▶ _About this task_
Identify and pull out each line of the entries in which "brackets" occurs.

▶ _Data records_
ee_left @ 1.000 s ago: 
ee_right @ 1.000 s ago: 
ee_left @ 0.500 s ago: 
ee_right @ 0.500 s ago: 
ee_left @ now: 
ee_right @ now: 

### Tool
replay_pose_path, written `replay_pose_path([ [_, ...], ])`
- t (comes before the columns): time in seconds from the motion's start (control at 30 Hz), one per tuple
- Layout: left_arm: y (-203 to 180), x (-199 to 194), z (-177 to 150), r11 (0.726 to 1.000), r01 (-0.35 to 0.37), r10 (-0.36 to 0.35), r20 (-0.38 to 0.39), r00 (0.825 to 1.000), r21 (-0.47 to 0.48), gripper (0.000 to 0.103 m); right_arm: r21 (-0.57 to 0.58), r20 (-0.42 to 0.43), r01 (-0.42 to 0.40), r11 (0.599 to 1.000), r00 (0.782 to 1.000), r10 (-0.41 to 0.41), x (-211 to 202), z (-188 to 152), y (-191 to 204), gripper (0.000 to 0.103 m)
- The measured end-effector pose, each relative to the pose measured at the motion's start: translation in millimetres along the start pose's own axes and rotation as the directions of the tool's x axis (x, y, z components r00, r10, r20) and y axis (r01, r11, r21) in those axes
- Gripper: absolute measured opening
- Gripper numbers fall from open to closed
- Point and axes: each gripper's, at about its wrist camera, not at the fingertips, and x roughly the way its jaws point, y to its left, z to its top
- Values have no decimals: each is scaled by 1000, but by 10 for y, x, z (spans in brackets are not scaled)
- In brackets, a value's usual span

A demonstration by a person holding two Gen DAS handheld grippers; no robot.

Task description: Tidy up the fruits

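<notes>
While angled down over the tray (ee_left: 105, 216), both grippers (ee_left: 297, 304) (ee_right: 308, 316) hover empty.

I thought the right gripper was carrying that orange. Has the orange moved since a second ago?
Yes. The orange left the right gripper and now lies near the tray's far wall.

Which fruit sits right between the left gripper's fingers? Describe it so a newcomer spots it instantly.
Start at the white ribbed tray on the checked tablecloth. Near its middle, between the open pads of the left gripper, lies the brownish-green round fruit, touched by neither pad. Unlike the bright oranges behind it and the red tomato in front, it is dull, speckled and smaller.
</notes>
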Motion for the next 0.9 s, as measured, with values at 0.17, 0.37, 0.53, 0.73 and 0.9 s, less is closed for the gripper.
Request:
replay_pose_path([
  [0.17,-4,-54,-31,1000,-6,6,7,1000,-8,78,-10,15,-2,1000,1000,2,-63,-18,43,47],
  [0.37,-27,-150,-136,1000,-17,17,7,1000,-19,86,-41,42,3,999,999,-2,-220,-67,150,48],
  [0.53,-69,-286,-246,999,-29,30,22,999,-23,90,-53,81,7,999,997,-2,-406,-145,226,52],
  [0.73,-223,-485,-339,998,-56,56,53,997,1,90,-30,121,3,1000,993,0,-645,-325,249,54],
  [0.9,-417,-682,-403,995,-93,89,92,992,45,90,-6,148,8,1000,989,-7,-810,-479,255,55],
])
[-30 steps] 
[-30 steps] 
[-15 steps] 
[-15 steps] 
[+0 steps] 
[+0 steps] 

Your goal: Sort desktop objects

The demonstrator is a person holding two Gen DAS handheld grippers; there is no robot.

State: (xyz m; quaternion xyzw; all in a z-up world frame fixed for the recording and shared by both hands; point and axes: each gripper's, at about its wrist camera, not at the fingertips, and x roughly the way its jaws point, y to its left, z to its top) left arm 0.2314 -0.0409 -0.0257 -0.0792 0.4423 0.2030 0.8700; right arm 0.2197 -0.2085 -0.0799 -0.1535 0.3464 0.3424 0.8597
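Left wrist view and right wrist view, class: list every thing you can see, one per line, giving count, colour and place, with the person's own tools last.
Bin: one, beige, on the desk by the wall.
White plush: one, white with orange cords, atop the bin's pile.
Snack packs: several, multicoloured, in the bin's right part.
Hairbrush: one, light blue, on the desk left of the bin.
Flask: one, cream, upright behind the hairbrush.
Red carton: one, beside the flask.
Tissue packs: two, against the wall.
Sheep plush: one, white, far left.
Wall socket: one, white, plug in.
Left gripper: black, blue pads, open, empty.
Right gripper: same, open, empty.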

▶ _Exercise result_
- Values have no decimals: each is scaled by 1000, but by 10 for y, x, z (spans in brackets are not scaled)
- In brackets, a value's usual span

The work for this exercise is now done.